Work request
Word for word and without images, reproduce the listing that follows.

Data excerpt

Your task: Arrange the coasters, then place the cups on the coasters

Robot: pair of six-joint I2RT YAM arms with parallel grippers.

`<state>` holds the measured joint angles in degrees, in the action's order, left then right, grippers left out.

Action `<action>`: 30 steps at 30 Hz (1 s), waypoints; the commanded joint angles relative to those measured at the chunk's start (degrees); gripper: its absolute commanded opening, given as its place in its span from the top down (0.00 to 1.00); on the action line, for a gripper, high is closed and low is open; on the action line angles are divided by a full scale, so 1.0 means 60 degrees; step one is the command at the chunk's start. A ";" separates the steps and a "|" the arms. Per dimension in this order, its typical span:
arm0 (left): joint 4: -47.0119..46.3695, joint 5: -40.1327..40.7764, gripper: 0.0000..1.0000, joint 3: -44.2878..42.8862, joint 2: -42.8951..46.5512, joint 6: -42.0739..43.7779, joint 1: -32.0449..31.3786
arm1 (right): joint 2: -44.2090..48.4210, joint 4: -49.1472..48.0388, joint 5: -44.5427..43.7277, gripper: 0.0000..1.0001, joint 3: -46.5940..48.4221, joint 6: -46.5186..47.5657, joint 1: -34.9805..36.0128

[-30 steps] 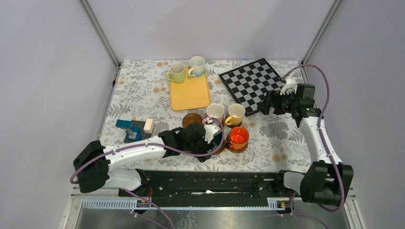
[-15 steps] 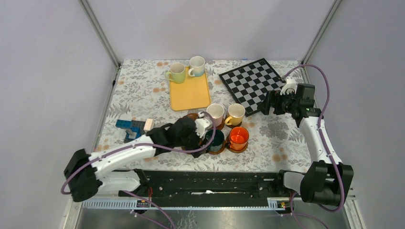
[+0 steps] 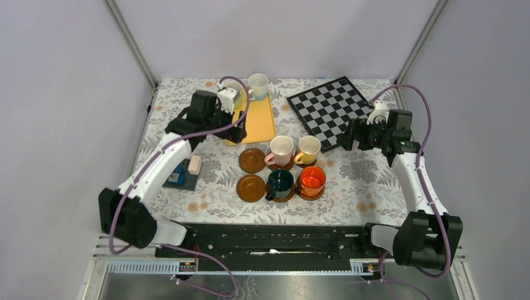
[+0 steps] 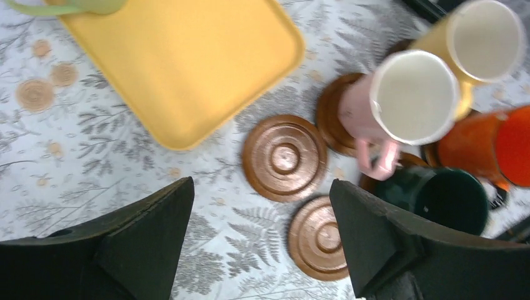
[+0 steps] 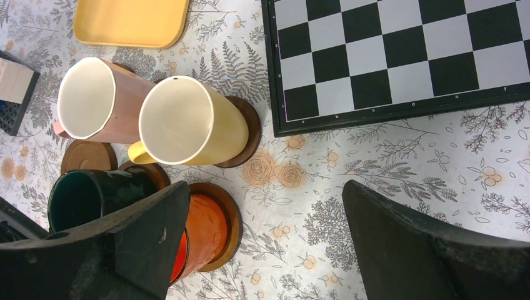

Reply to the exercise
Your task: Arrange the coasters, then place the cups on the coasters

Robot: pair of six-joint I2RT YAM arms with parallel grippers.

`<state>` holds the measured joint angles in degrees, in the action's order, left then right, grippers left out.

Action `<action>`: 30 steps at 30 Hz (1 s), waypoints; the commanded joint angles relative to those measured at the chunk's start (degrees); gripper: its absolute commanded opening, given as its place in its span from the top down (0.00 to 1.00); on the action line, for a gripper, high is closed and low is open; on the action line angles are divided by a full scale, so 1.0 means 60 degrees; step one is the command at the chunk's start. A ";" separates the steps and a "|" the arms. Per dimension in this order, its typical span:
arm0 (left): joint 4: -47.0119..46.3695, joint 5: -40.1327..40.7764, gripper: 0.0000..1.0000, joint 3: -44.2878..42.8862, joint 2: -42.8951..46.5512, joint 6: -42.0739..43.7779, joint 1: -32.0449..31.3786
arm1 (right): joint 2: -44.2090..48.4210, joint 4: -49.1472..48.0388, joint 5: -44.5427..43.7277, gripper: 0.0000..1.0001, joint 3: -46.5940..48.4221, joint 6: -46.5186..47.5657, joint 1: -34.9805..36.0128

[-30 steps] 
[-15 steps] 
[+0 steps] 
[+0 steps] 
[+0 steps] 

With this, the exercise is done.